TASK DETAILS. Track down every line below that holds "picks" and copy it.

---------- MATERIAL PROVIDED ----------

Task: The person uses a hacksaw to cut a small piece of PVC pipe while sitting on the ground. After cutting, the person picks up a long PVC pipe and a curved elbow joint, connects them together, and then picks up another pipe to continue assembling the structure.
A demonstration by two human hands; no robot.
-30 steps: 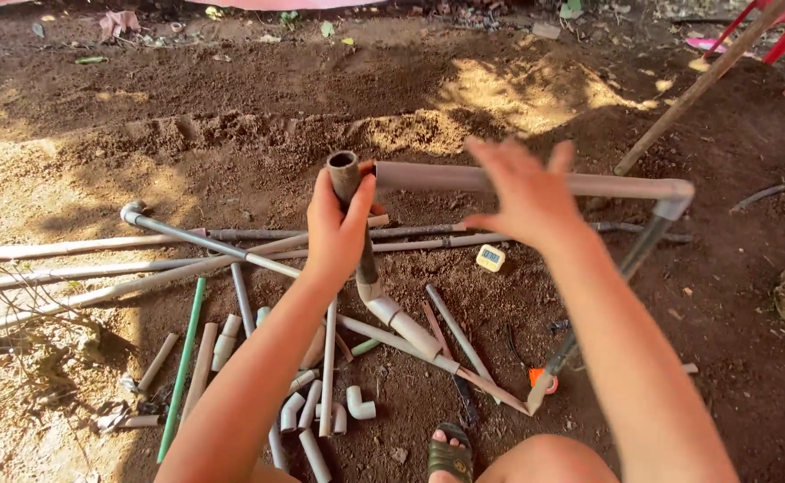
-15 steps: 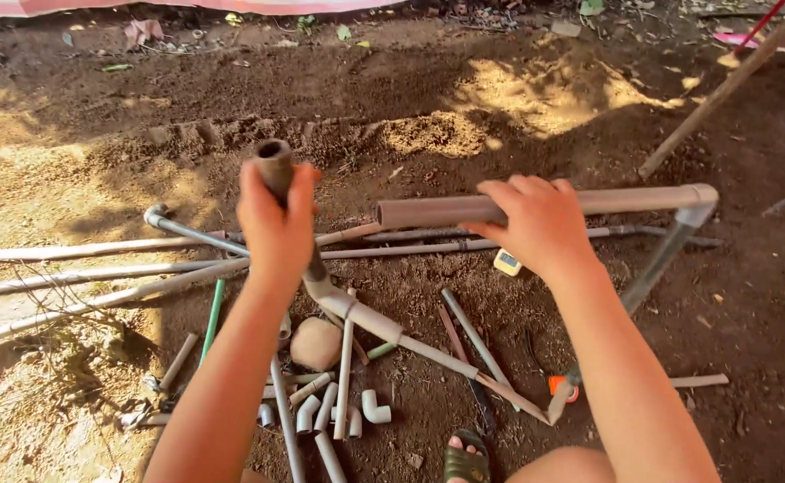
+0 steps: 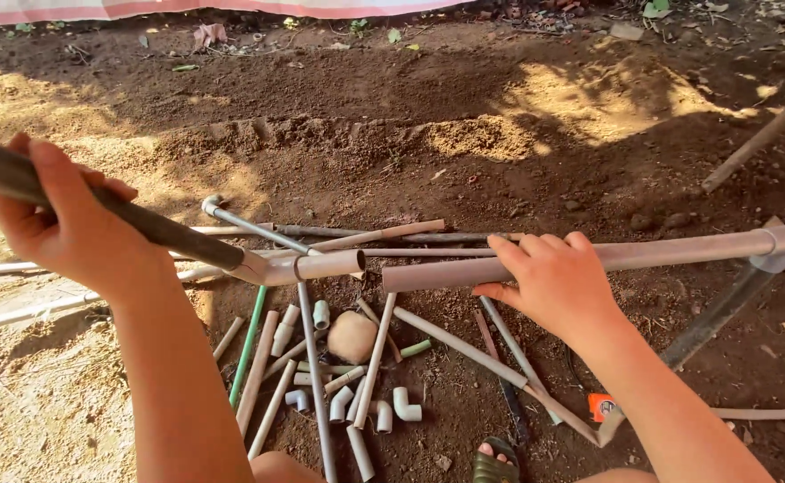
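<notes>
My left hand [image 3: 62, 224] grips a dark grey pipe [image 3: 151, 225] that slants down to the right into a grey bent fitting [image 3: 308, 266], whose open end faces right. My right hand [image 3: 553, 277] holds a long grey pipe [image 3: 670, 252] lying almost level; its left end [image 3: 391, 277] sits a short gap away from the fitting's open end. An elbow [image 3: 781, 246] caps the long pipe's far right end, with another pipe running down from it.
On the bare dirt below lie several loose pipe offcuts [image 3: 321, 376], white elbow fittings [image 3: 406, 407], a green rod [image 3: 248, 349] and a round tan stone [image 3: 352, 337]. An orange-handled tool [image 3: 600, 404] lies near my sandalled foot [image 3: 498, 461]. A wooden stick [image 3: 759, 139] leans at the right.
My left hand has swung its pipe from upright down to a low slant, bringing the fitting's open end level with the long pipe. The right hand keeps holding the long pipe.
</notes>
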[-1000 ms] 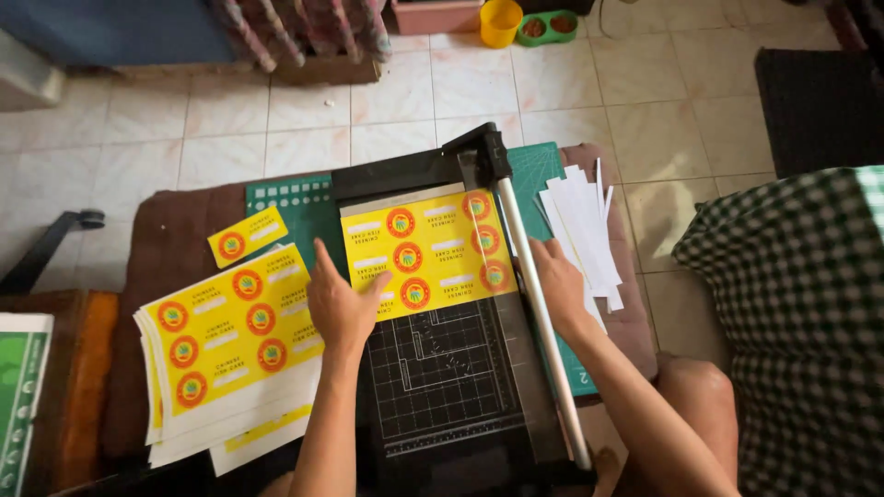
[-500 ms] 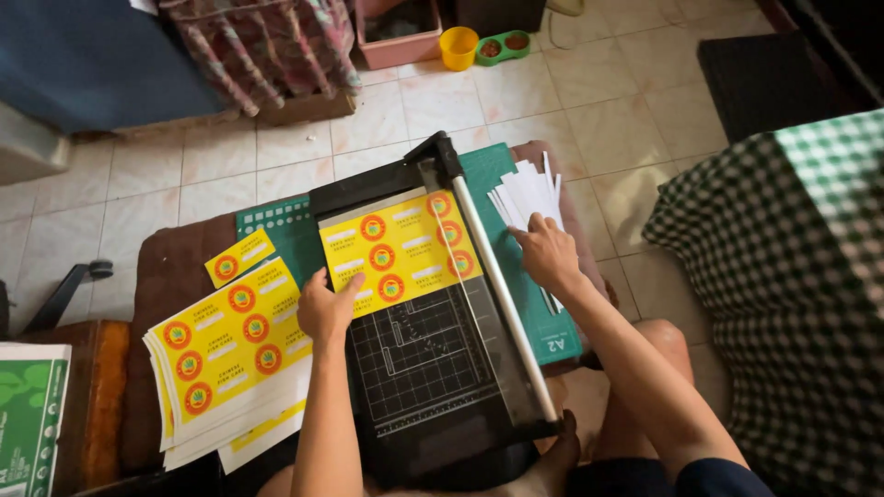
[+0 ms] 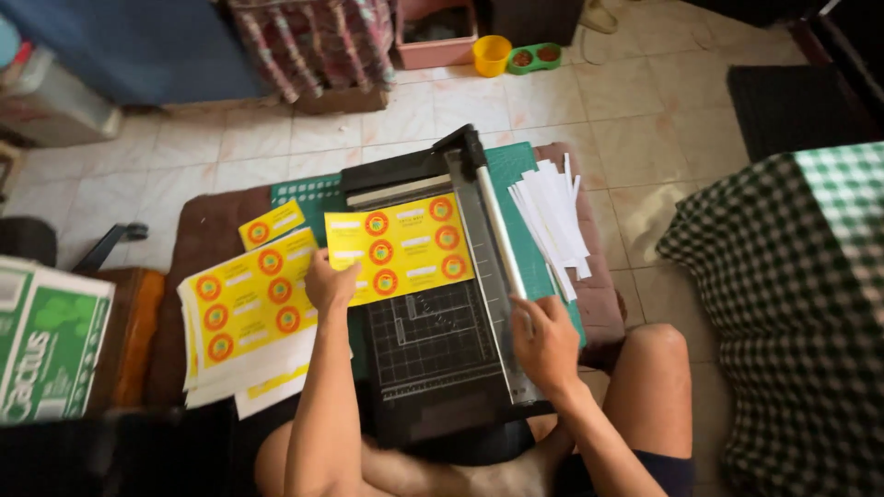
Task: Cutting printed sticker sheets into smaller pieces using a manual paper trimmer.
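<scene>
A black paper cutter (image 3: 433,354) lies on a green cutting mat (image 3: 516,175) over a low brown table. A yellow label sheet (image 3: 401,247) with orange circles rests across the cutter's bed. My left hand (image 3: 330,283) presses on the sheet's left edge. My right hand (image 3: 545,342) grips the near end of the cutter's blade arm (image 3: 488,248), which lies flat along the right side of the bed.
A stack of yellow label sheets (image 3: 244,308) sits left of the cutter, with one small cut label (image 3: 272,224) behind it. White paper strips (image 3: 551,221) pile to the right. A checked cloth (image 3: 792,304) lies at right, a green-and-white box (image 3: 46,340) at left.
My right hand left the sheet's right edge and slid down the blade arm to its near end. The left hand stayed on the sheet. The camera view shifted.
</scene>
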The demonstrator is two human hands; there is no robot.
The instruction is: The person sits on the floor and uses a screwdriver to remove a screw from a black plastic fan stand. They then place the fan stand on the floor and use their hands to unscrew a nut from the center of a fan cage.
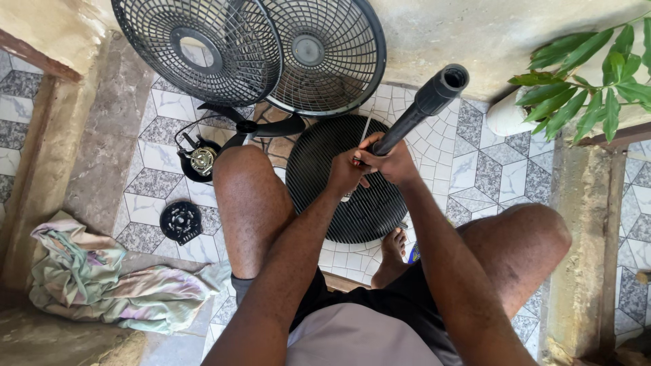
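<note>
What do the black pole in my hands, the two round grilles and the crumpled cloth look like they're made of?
Black pole: probably matte plastic or painted metal tube, with a hollow open end. Two round grilles: thin dark wire, likely coated metal, slightly glossy. Crumpled cloth: soft woven fabric, folds and a faded pastel print.

The fan grilles (pixel 252 51), round base (pixel 352 183) and pole (pixel 420 108) were black, the floor tiles (pixel 488 169) white and speckled grey in a geometric pattern, the crumpled cloth (pixel 102 285) pastel-streaked, the leaves (pixel 597 74) green.
</note>
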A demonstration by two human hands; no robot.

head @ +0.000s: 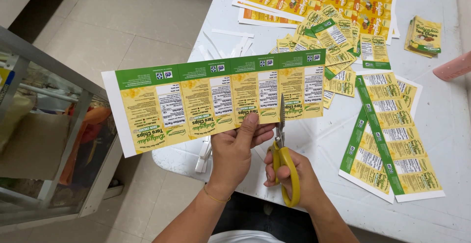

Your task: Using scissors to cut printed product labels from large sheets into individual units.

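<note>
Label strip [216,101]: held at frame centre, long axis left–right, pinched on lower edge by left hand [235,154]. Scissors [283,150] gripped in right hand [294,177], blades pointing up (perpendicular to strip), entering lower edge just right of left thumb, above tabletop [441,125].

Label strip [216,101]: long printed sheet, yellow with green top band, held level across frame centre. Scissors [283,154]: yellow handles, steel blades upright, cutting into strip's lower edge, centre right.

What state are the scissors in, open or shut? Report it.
Open. The yellow-handled scissors in the right hand have blades slightly parted around the label strip's lower edge.
</note>
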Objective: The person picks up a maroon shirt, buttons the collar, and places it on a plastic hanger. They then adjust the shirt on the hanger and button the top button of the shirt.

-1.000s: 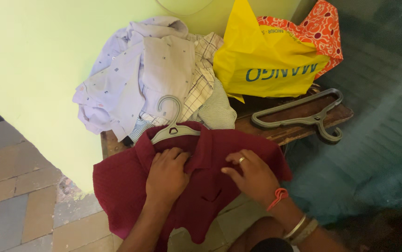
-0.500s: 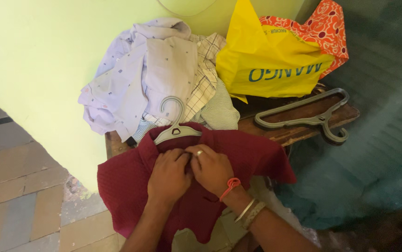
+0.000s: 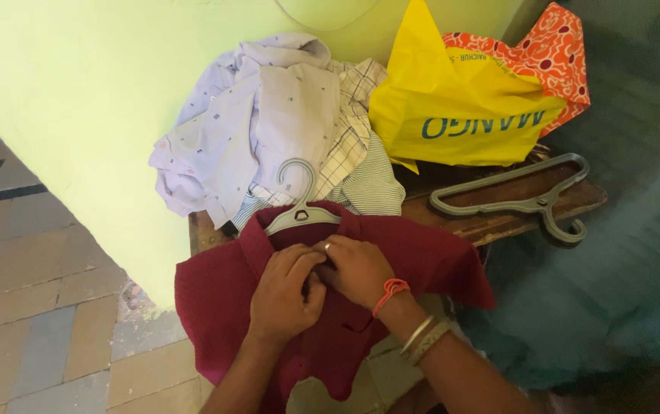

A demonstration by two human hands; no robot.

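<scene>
Pinching maroon shirt point(image 3: 391, 253) placket just below collar: your left hand point(image 3: 285, 295) and right hand point(image 3: 357, 270) touching, fingers curled narrow on fabric. Shirt on grey hanger point(image 3: 299, 207), draped over near edge of wooden bench point(image 3: 498, 222). Far: pile of pale shirts point(image 3: 268, 130), yellow bag point(image 3: 452, 107). Right: second grey hanger point(image 3: 521, 195).

A single head-worn camera looks steeply down and forward from close above the person's arms. The left hand point(image 3: 288, 295) and right hand point(image 3: 357, 270) sit low in the centre of the frame, the wooden worktop point(image 3: 498, 218) lies just beyond them, and the green wall point(image 3: 77, 92) rises further beyond.
</scene>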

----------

ANSWER TO THE EXERCISE.
Task: The person uses a hacksaw to cut a small piece of PVC pipe while sitting on the ground. After cutting, the person picks up a long PVC pipe and a curved elbow joint, connects them together, and then picks up another pipe to continue assembling the structure.
Objective: The person picks up a maroon shirt, buttons the collar, and places it on a plastic hanger. They then adjust the shirt on the hanger and button the top button of the shirt.

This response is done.